• _To do_: Pick out every line in the data below that holds "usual".

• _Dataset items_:

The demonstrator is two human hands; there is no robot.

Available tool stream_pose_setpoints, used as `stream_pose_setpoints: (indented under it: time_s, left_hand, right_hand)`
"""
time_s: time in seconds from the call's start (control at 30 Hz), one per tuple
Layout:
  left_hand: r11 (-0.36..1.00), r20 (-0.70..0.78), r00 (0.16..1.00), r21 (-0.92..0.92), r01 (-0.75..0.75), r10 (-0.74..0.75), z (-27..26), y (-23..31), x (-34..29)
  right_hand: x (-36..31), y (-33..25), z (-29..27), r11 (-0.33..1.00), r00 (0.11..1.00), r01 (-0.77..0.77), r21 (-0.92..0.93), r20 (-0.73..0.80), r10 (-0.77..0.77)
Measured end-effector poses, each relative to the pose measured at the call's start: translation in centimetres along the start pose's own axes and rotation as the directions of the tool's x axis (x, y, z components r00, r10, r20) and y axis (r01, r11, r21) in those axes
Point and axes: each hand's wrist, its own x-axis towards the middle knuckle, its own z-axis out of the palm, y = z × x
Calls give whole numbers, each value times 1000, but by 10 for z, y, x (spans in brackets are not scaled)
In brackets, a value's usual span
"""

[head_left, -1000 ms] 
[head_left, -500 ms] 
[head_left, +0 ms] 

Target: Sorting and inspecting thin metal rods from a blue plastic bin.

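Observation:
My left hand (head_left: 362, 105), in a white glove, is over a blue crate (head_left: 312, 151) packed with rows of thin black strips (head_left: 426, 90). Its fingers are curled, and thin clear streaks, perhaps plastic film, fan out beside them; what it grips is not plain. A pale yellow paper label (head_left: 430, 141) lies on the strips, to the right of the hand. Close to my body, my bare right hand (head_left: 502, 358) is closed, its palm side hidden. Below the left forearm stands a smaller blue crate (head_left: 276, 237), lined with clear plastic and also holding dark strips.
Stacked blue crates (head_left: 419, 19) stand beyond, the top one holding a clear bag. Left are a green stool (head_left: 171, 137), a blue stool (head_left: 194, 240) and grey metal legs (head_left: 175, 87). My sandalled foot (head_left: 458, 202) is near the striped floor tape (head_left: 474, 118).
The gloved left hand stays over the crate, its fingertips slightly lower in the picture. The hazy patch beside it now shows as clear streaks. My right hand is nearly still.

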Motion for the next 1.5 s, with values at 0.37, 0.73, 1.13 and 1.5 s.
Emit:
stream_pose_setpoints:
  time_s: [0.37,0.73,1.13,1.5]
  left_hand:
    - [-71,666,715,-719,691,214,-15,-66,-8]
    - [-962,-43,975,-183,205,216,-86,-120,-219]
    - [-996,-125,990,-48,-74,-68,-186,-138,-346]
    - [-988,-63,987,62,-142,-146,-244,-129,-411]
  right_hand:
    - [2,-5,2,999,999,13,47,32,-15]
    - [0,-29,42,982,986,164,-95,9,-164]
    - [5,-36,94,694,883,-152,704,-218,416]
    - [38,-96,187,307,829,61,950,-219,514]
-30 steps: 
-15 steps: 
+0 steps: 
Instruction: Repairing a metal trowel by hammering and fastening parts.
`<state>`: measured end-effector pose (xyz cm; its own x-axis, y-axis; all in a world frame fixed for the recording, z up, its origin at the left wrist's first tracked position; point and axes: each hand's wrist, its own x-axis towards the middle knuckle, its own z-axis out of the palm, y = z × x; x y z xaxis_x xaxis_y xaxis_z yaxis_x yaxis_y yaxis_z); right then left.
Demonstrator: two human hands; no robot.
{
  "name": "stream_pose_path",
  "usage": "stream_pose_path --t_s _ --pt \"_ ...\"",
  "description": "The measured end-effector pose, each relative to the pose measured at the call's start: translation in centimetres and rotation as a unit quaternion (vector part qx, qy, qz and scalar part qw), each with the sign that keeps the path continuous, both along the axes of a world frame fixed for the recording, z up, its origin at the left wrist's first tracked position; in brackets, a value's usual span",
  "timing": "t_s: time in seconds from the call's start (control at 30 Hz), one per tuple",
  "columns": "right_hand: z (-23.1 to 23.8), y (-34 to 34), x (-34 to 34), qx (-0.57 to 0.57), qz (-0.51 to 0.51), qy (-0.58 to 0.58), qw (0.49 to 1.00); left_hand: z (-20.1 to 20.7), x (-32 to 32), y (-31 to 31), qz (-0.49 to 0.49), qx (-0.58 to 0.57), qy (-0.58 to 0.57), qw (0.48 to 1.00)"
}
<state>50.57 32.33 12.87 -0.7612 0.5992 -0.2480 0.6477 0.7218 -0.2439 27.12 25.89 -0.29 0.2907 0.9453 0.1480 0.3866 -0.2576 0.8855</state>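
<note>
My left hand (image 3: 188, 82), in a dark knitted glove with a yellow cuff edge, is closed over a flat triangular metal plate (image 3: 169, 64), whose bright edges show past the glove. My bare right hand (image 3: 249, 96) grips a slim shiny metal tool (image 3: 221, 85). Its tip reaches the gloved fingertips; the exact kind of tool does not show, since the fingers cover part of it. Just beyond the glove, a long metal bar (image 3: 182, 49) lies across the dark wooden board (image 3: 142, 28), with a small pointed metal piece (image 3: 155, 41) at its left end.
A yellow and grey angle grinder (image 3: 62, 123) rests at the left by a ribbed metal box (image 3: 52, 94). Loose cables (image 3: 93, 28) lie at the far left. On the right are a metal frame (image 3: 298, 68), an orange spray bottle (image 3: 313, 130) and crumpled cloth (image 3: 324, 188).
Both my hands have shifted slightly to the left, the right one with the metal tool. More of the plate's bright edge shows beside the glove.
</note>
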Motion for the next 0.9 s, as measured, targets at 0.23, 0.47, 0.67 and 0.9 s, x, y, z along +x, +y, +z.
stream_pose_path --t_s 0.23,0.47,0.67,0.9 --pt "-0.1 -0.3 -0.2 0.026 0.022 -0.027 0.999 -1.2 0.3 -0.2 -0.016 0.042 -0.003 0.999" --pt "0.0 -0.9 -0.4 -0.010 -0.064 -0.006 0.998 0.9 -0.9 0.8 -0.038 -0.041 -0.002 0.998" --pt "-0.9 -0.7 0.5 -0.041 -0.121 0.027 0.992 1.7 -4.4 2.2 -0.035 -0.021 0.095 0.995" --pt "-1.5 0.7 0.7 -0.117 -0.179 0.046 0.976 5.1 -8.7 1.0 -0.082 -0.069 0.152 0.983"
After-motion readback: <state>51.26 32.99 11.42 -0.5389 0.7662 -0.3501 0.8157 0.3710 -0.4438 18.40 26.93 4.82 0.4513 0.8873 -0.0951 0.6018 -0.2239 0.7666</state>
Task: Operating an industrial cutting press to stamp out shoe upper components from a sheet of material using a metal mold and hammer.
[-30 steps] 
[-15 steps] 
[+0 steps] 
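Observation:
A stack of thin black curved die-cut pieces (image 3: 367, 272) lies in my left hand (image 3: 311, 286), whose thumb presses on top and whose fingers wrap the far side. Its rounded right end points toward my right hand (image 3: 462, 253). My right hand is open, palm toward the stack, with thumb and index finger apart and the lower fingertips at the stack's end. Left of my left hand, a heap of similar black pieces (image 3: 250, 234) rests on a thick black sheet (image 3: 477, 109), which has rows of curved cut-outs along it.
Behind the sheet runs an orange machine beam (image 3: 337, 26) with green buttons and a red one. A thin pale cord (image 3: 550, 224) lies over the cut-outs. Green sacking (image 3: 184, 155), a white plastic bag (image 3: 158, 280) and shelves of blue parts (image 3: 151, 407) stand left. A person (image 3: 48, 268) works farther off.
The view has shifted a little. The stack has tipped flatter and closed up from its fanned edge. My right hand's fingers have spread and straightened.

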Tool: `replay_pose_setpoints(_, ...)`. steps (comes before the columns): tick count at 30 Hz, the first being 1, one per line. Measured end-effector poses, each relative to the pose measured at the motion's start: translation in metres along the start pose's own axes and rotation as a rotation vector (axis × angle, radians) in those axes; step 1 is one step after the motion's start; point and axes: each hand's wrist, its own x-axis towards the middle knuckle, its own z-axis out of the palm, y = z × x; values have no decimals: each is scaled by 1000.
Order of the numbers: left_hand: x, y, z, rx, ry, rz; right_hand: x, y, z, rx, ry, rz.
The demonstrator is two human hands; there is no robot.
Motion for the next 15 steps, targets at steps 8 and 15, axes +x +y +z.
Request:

• _Exercise answer_:
In brackets, a value's usual span
  "description": "The measured end-effector pose, each relative to the pose measured at the call's start: translation in centimetres and rotation as a unit quaternion (vector part qx, qy, qz and scalar part qw), each with the sign that keeps the path continuous, both along the axes of a world frame fixed for the recording, z up, its origin at the left wrist's first tracked position; in brackets, a value's usual span",

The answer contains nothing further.